Start of Block

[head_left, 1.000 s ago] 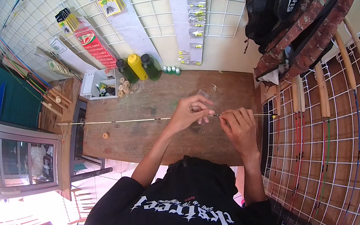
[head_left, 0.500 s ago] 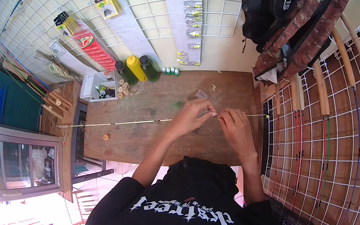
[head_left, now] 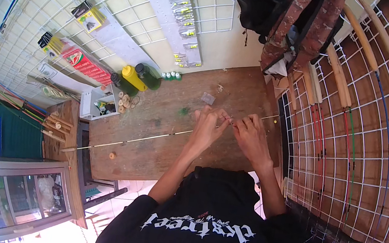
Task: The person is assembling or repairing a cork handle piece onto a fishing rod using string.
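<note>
A thin pale fishing rod (head_left: 150, 137) with dark bands runs slantwise over the wooden workbench (head_left: 145, 162), from the low left up toward the right edge. My left hand (head_left: 211, 124) pinches it at the right part of the bench. Close beside it, my right hand (head_left: 250, 135) also has its fingertips closed on the rod. Thumbs and forefingers almost meet, and the short stretch between them is mostly covered. Any small part at the fingertips is too small to make out. Beyond my hands lies a small clear packet (head_left: 207, 98).
Dark green bottles (head_left: 148, 77) flank a yellow bottle (head_left: 134, 79) at the back left, by a white box (head_left: 91, 103) and cork rings (head_left: 125, 103). One ring (head_left: 112, 155) lies nearer. Rods with wooden handles (head_left: 338, 79) hang on the right grid; a backpack (head_left: 294, 30) hangs behind.
The whole view has shifted, with bench and wall now slightly farther left. My hands stay together on the rod, and the left fingers have changed their bend a little.
</note>
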A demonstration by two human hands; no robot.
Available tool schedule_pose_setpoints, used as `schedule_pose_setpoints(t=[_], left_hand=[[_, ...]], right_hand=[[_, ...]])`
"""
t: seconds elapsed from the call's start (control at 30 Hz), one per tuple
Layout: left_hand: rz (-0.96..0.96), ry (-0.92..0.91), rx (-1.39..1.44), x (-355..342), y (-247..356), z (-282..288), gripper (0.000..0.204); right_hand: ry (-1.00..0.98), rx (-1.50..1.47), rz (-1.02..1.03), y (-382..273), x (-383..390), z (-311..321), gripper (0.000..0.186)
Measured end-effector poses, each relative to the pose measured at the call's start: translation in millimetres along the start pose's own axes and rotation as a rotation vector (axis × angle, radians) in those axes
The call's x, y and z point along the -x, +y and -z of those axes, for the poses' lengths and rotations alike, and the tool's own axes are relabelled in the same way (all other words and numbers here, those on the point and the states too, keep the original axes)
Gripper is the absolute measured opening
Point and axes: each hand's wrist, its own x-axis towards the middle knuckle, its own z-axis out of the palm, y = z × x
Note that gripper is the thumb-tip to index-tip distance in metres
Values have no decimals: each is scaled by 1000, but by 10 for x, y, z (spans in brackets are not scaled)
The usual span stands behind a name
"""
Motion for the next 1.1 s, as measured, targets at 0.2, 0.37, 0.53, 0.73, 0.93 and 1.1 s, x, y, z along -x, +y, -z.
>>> schedule_pose_setpoints(t=[0.2, 0.37, 0.53, 0.73, 0.93, 1.1], left_hand=[[108, 89, 17, -38, 62, -151, 12], [85, 59, 483, -31, -129, -379, 14], [137, -96, 574, -42, -215, -405, 15], [95, -200, 653, -34, -242, -321, 12], [32, -240, 642, -41, -253, -279, 9], [-8, -275, 624, -31, -292, -258, 9]], right_hand=[[-64, -181, -81, 85, 98, 7, 14], [-70, -381, -149, 135, 149, -91, 14], [28, -561, -174, 202, 169, -165, 14], [19, -682, -374, 127, 106, -35, 14], [-58, -822, -494, 266, 142, -179, 13], [-68, -751, -359, 291, 98, -115, 12]])
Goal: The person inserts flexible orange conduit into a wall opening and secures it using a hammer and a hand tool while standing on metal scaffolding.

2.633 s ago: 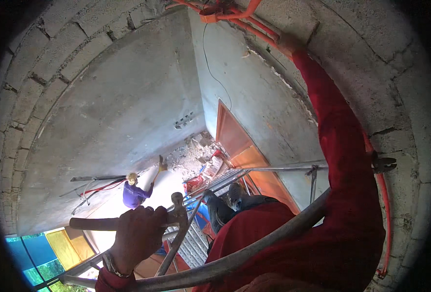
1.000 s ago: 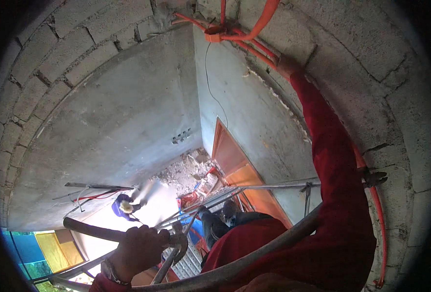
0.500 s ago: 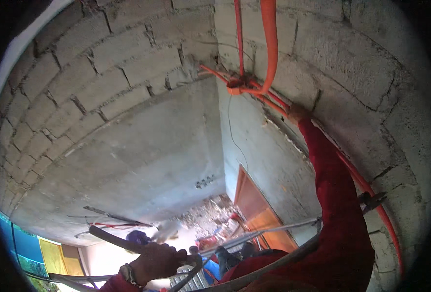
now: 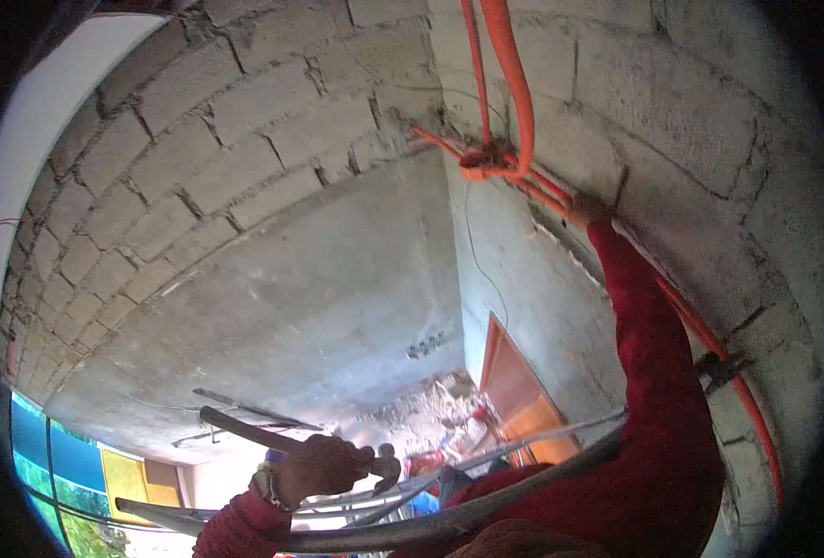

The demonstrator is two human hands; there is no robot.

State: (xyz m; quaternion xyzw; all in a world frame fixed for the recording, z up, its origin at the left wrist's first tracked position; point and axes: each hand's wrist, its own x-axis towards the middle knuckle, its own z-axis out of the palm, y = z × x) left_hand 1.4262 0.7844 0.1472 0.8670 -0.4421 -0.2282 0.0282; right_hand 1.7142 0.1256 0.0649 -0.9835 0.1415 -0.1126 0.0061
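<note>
Orange conduit [image 4: 537, 193] looks light, bendy, best held mid-run; right hand [image 4: 583, 211] touches it, grip unclear; left hand [image 4: 323, 465] clenches a hammer [image 4: 249, 430].

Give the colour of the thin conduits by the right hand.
Orange-red conduits, best in the head view.

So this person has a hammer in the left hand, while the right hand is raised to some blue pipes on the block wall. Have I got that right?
Not quite: the pipes are orange, not blue. The head view shows the right hand raised to orange pipes on the block wall, with a hammer in the left hand.
</note>
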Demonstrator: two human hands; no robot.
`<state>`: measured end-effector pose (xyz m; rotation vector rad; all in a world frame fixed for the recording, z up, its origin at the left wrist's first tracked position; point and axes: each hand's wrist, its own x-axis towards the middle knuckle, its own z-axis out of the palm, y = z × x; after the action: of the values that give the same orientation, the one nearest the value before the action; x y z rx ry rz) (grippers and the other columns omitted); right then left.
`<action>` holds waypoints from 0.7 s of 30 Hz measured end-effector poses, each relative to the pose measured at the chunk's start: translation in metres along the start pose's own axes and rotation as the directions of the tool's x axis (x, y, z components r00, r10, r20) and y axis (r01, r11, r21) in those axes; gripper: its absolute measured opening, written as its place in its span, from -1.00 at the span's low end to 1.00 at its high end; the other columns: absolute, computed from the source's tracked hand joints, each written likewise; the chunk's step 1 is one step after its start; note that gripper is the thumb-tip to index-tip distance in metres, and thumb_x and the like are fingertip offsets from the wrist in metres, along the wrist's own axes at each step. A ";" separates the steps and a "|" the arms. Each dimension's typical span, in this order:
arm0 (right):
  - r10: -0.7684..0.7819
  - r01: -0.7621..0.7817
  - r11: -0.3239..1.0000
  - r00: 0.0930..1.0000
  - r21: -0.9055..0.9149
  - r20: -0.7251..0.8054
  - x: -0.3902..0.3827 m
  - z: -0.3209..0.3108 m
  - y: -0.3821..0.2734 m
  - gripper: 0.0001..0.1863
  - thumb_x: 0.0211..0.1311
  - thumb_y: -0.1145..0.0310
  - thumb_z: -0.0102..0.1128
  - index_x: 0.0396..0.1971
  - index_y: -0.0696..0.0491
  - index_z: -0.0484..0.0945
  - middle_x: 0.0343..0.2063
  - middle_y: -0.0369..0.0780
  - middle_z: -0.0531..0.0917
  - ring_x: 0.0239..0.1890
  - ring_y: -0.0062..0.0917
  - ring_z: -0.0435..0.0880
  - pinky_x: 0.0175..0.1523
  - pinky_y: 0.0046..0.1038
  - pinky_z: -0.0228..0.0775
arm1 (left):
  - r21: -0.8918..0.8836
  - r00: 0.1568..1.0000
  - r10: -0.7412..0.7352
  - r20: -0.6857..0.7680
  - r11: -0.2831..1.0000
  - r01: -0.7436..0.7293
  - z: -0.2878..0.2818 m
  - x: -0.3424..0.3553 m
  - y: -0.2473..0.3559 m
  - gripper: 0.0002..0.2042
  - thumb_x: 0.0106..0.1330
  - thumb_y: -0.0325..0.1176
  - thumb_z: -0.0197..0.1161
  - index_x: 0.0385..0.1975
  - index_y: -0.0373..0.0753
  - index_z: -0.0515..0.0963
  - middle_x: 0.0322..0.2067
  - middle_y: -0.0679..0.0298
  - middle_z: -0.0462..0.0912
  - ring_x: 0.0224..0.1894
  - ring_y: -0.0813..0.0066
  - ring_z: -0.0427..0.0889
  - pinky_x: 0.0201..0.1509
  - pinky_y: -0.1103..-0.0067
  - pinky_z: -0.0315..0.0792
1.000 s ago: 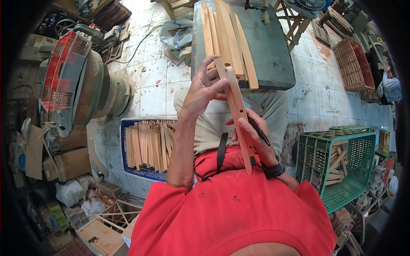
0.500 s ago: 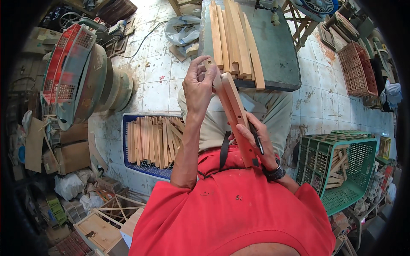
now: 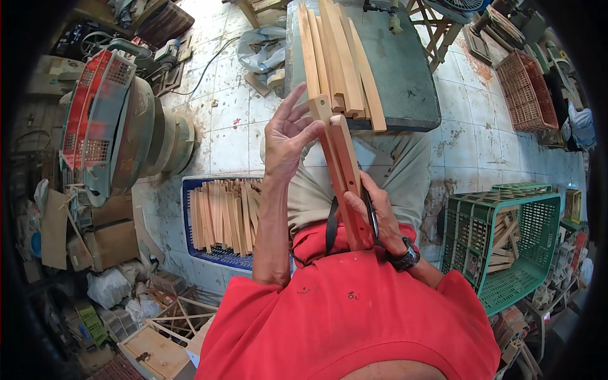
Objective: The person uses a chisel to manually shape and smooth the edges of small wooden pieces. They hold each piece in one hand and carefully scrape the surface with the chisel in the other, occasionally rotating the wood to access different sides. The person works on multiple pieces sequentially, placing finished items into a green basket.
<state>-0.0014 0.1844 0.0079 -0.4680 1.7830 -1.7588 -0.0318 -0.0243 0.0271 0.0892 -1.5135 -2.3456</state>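
Two wooden strips (image 3: 347, 152) with drilled holes lie side by side in front of my red shirt, running lengthwise away from me. My right hand (image 3: 384, 212) is closed round their near part, with a slim black pen (image 3: 373, 218) held along its fingers. At the far end, my left hand (image 3: 286, 140) has its fingers spread. Its thumb tip lies at the edge of the left strip, close to a hole. Beyond the strips, several more wooden strips (image 3: 345, 60) rest on a dark green table (image 3: 408, 95).
A blue basket (image 3: 218, 256) of upright wooden pieces stands left of my legs. To the right is a green crate (image 3: 468, 253) with wood pieces inside. A large machine with a red guard (image 3: 101, 107) stands at the left. A brown crate (image 3: 522, 95) sits at the far right.
My left hand has loosened from the far end of the strips, its fingers now spread. The pen has turned more upright against the strips. My view has shifted slightly.
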 end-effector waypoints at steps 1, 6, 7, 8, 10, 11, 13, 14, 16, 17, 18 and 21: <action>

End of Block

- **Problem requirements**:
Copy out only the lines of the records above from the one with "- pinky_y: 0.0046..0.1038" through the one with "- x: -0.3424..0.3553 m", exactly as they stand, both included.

- **Answer space**:
  - pinky_y: 0.0046..0.1038
  - pinky_z: -0.0228..0.0775
arm1 (left):
  - r21: -0.8918..0.8836
  - r00: 0.1568..1.0000
  - r10: -0.7412..0.7352
  - r20: -0.6857..0.7680
  - r11: -0.2831..1.0000
  - r01: -0.7436..0.7293
  - z: -0.2878..0.2818 m
  - x: -0.3424..0.3553 m

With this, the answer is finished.